Cuozzo Speed sued Garmin in June 2012 in New Jersey District Court, claiming that Garmin infringed a patent that ties a speed-limit indicator to a GPS system so that a driver is signaled when the car is exceeding the speed limit.
Garmin responded with a request for an inter partes review at the U.S. patent office —a proceeding created under the 2011 patent reform legislation known as the America Invents Act. Similar to the reexaminations that previously took place at the PTO, IPRs are appealing because they must be completed within one year, are less expensive than proceedings in district court, and require a lower burden of proof. Garmin filed its IPR petition on Sept. 16, 2012—the first day such filings were permitted.
The decision by the PTAB’s three administrative patent judges—Jameson Lee, Michael Tierney and Josiah Cocks—fully supported Garmin’s argument, which was based on obviousness in light of combinations of prior art. But the board addressed only three of the 20 claims the company challenged in its initial IPR petition. Parallel litigation before District Court Judge Joseph Dickson can proceed on the other claims.
Garmin filed another IPR petition in June on the same patent based on the board’s claim construction in the first case. The board has not yet ruled on whether it will hear the second challenge.
Jennifer Bailey, who was at Hovey Williams when she argued for Garmin but recently moved to the Kansas City intellectual property firm Erise IP, said she is not authorized to speak about the case since there is pending litigation. And John Kasha of the Potomac, Maryland-based IP firm Kasha Law, who represented Cuozzo, was unavailable for comment.
Nevertheless, the ruling is garnering much interest among patent lawyers, who have flocked to the PTAB to challenge patents since IPR proceedings began—especially when combatting non-practicing entities often referred to as patent trolls. (Garmin has called Cuozzo, which acquired the challenged patent and has asserted it against Chrysler, General Motors and others, a patent troll.) The PTAB now has the third busiest docket for patent cases, behind the district courts of Delaware and Texas. As of November 7, attorneys had filed 627 IPR petitions since the PTAB began accepting them.
Eleanor Yost, an IP attorney at Goodwin Proctor who specializes in the PTO’s post-grant proceedings, said this case was noteworthy not only because it was the first IPR but also because the judges accepted Garmin’s prior art, which combined multiple references to different pieces of prior art that spanned 30 years. “Complex combinations of three and four references rarely win in district court,” she said. “This signals the board’s willingness to handle complex invalidity arguments and invalidate claims in a way that might not work in district court.”

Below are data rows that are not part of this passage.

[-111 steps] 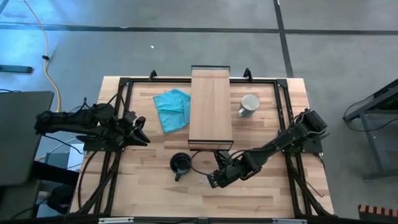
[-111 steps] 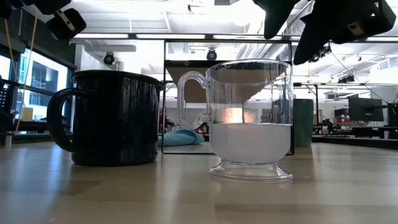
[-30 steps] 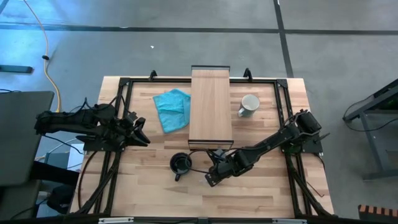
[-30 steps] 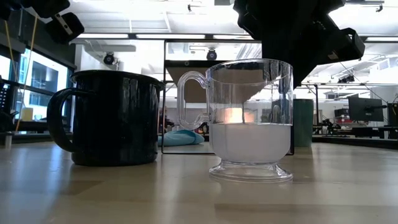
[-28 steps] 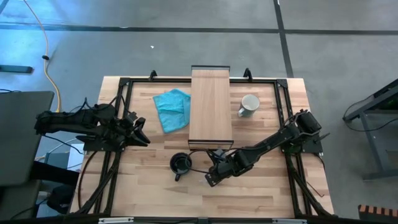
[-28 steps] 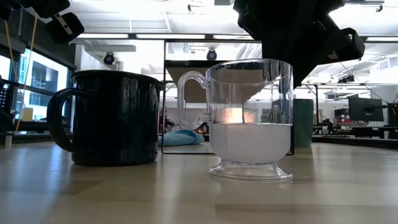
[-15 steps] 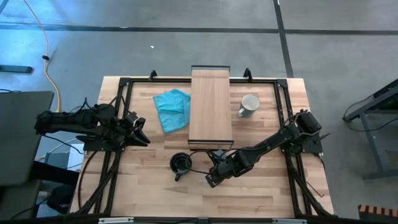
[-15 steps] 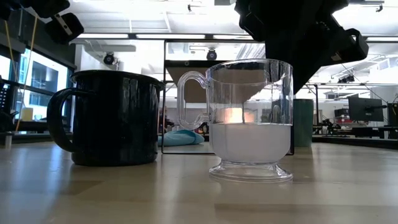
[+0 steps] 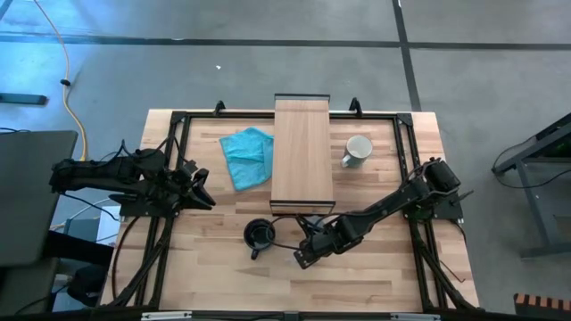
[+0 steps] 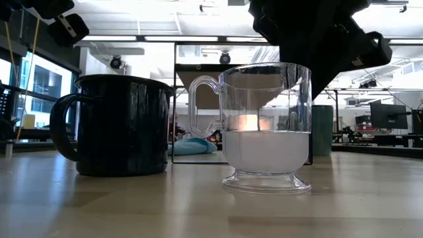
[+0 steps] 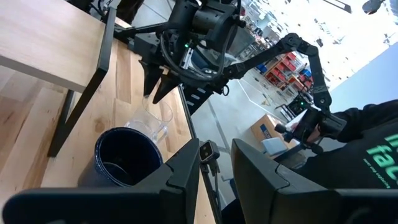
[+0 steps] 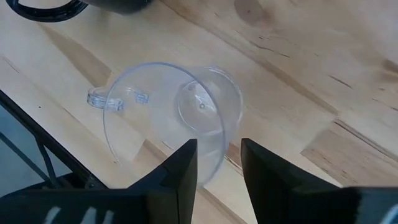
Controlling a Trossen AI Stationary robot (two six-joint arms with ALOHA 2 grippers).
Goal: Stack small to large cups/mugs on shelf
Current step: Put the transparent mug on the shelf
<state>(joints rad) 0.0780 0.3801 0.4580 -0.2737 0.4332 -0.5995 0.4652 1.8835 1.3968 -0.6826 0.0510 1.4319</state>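
Note:
The small clear glass cup point(image 10: 268, 125) stands upright on its foot on the table near the front, also seen in the right wrist view point(image 12: 168, 106). The black mug point(image 9: 259, 234) stands on its base just left of it point(image 10: 122, 125). The white mug point(image 9: 357, 149) stands right of the light-wood shelf point(image 9: 302, 156). My right gripper point(image 9: 302, 257) is open and hovers just above the clear cup's rim point(image 12: 219, 146), touching nothing. My left gripper point(image 9: 203, 192) is open and empty at the table's left, pointing toward the mugs point(image 11: 216, 146).
A crumpled teal cloth point(image 9: 247, 156) lies left of the shelf. Black frame rails point(image 9: 174, 134) run along the table's edges. Bare wood point(image 9: 375, 276) lies right of the clear cup toward the front edge.
Since the earliest frames my right gripper has moved toward the table's left and now sits over the clear cup. In the last second it has barely shifted. The cups have stayed where they were.

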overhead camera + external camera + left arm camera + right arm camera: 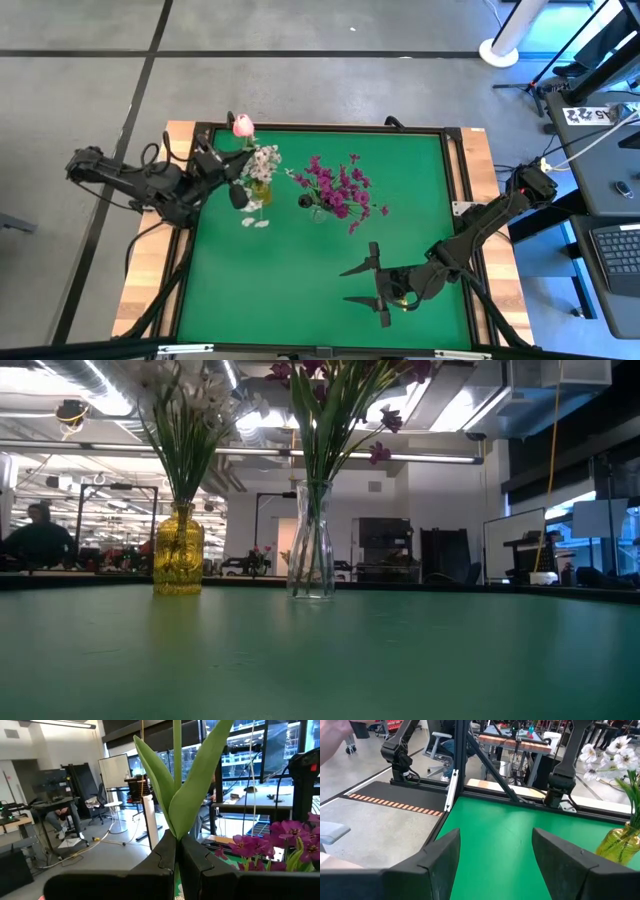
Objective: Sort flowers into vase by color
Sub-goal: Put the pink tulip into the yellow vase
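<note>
Matte dark left pincer (177, 862) clamped on smooth green tulip stem (177, 750).

High: straight down over the whole green mat (330, 270) and both arms.
Low: at mat level, looking level across it to the room.
Left wrist: close behind a stem (176, 750), facing the room.
Right wrist: low over the mat.
Shared: yellow vase (179, 550), clear vase (310, 555).
</note>
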### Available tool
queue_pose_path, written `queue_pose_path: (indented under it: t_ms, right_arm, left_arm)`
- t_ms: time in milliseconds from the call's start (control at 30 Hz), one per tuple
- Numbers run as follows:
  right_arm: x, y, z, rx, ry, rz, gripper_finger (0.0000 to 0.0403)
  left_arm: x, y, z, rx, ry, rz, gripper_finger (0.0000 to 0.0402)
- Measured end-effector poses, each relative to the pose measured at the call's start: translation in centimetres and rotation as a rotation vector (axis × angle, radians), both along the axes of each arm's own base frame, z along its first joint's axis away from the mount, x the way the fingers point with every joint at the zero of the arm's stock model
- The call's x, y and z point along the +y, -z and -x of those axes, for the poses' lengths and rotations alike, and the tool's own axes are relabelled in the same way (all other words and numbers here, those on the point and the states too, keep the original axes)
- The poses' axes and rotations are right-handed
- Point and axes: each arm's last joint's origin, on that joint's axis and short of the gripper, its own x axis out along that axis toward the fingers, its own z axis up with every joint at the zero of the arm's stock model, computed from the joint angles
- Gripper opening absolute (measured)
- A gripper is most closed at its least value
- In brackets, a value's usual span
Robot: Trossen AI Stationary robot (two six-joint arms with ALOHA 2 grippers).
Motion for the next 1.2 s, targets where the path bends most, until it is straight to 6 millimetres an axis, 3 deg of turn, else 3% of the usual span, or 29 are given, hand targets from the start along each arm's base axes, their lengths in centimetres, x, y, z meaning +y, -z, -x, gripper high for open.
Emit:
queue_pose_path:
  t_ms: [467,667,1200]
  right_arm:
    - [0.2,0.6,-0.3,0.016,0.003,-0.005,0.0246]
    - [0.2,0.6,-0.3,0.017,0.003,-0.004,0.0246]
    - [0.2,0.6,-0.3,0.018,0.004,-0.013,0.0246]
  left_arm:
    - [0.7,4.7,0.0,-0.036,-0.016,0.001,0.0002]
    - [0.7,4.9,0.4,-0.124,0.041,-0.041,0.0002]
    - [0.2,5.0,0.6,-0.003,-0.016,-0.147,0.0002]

The PTAB is also likely to attract more cases because the burden of proof to invalidate claims in an IPR is a preponderance of evidence, as opposed to the higher “clear and convincing” standard that exists in district court, Yost noted. The PTAB may also be more appealing to defendants wishing to invalidate a patent because rather than putting a case before a jury, they are being heard by judges who are technically trained and understand patent law.
A ruling by the PTAB can be appealed to the Federal Circuit.